* _YOUR ASSIGNMENT_: Give back, word for word, the lines in the listing below from the one holding "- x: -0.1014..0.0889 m" down to the one holding "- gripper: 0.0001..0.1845", both ends included.

==============================

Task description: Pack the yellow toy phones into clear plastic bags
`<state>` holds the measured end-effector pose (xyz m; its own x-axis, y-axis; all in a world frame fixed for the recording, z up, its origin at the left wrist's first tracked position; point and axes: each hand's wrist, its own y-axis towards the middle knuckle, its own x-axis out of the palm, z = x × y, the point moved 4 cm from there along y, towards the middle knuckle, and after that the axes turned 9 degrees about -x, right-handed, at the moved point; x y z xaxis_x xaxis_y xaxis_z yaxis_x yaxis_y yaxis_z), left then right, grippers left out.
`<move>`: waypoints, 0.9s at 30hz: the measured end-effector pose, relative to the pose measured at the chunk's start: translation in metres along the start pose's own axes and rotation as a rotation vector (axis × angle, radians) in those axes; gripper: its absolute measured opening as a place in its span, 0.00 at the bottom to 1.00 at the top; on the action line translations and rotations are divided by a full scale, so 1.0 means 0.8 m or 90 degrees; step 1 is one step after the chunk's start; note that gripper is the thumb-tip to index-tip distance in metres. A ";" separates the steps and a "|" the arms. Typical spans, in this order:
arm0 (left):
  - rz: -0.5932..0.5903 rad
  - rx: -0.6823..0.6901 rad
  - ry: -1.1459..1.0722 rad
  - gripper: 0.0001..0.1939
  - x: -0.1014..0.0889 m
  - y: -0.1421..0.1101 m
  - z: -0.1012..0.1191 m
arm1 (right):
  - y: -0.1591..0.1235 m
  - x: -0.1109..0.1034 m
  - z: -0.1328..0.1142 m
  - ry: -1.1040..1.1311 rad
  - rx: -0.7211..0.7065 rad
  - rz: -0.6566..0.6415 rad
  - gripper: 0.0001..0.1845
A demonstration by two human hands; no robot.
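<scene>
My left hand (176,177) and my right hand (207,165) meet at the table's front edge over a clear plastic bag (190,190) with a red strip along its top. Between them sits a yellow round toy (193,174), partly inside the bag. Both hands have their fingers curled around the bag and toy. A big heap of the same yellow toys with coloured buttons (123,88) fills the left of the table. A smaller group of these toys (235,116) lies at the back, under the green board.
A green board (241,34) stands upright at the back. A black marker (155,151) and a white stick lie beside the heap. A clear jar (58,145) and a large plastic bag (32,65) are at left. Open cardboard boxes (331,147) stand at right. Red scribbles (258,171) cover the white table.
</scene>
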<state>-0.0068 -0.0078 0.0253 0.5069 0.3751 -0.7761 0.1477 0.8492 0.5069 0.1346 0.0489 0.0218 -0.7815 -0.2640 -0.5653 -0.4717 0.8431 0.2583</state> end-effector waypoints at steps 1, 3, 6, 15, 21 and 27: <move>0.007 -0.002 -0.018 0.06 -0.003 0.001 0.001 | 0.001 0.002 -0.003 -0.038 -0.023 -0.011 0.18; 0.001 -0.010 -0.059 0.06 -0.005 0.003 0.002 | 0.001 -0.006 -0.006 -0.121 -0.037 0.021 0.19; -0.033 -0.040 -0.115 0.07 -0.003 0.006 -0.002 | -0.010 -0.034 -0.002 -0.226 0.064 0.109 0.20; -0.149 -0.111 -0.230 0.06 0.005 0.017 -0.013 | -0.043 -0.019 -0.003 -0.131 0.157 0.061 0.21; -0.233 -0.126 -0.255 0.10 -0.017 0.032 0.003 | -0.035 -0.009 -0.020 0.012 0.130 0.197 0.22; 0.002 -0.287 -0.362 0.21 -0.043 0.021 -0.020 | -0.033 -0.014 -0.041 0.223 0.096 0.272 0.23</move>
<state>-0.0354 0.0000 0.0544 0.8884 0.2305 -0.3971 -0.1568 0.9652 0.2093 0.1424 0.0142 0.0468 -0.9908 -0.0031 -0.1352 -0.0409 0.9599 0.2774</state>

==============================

* _WRITTEN RESPONSE_:
  - x: -0.1014..0.0889 m
  - y: -0.1421..0.1101 m
  - z: -0.1012..0.1191 m
arm1 (right):
  - y: -0.1591..0.1235 m
  - x: -0.1109..0.1034 m
  - z: -0.1328..0.1142 m
  - ry: -1.1040..1.1311 rad
  - rx: -0.7211..0.7065 rad
  - rz: -0.6566..0.6415 rad
  - gripper: 0.0001..0.1845

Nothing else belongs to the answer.